Structuring Large Bots with Composer
When a bot grows beyond a single file, the chain in bot.ts becomes hard to read. GramIO's answer is Composer — the same building block Bot is built on. You can extract any part of the chain into a Composer, type it independently, and merge it back with .extend().
Reference
This guide focuses on practical patterns. For the complete API surface — when(), inspect(), trace(), scope system — see the Middleware & Context reference.
The Problem
A bot with many features ends up looking like this:
const bot = new Bot(token)
.derive(fetchUser)
.derive(fetchChat)
.command("start", ...)
.command("help", ...)
.command("ban", ...)
.command("kick", ...)
.command("stats", ...)
.on("message", ...)
.callbackQuery("confirm", ...)
.callbackQuery("cancel", ...)
// ... 50 more handlers
.start();Composer lets you split this into focused modules that each own their handlers and context enrichment.
What is a Composer?
Composer is the class that powers Bot itself. Everything you can chain on a Bot — .command(), .on(), .derive(), .guard(), .extend() — works identically on a Composer.

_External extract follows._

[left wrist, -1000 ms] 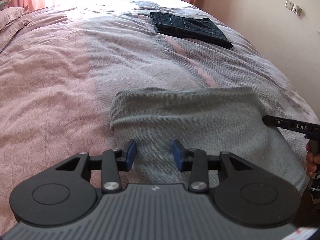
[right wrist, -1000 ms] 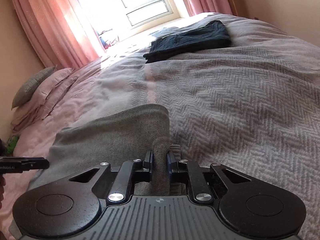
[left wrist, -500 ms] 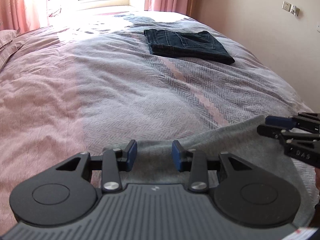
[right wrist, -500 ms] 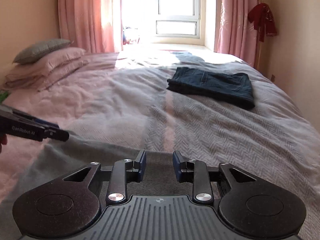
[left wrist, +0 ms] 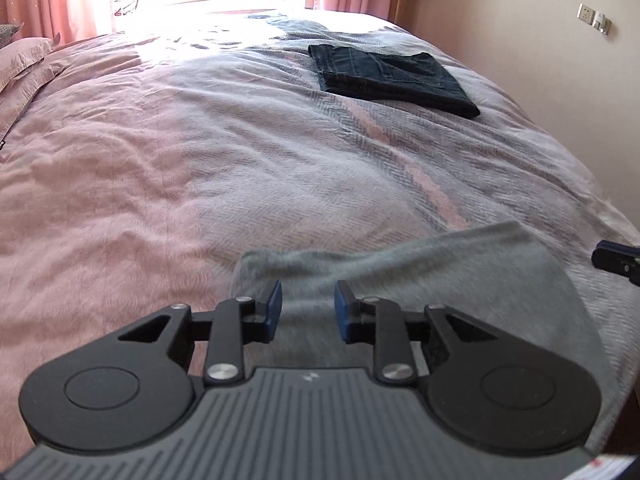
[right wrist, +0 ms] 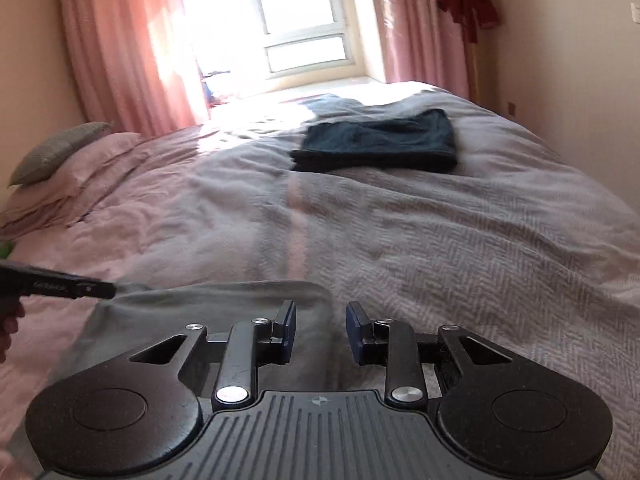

The difference: a Composer isn't a bot. It has no token, no API connection. It's a pipeline segment you compose into a bot with .extend().
import { Composer } from "gramio";
// A self-contained feature module
const adminRouter = new Composer()
.guard((ctx) => ctx.from?.id === ADMIN_ID)
.command("ban", (ctx) => ctx.send("Banned!"))
.command("stats", (ctx) => ctx.send("Stats..."));
// Merged into the bot at this point in the chain
const bot = new Bot(token)
.extend(adminRouter)
.start();Splitting into Files
The most common use: one file per feature.
// src/features/start.ts
import { Composer } from "gramio";
export const startRouter = new Composer()
.command("start", (ctx) => ctx.send("Hello! 👋"))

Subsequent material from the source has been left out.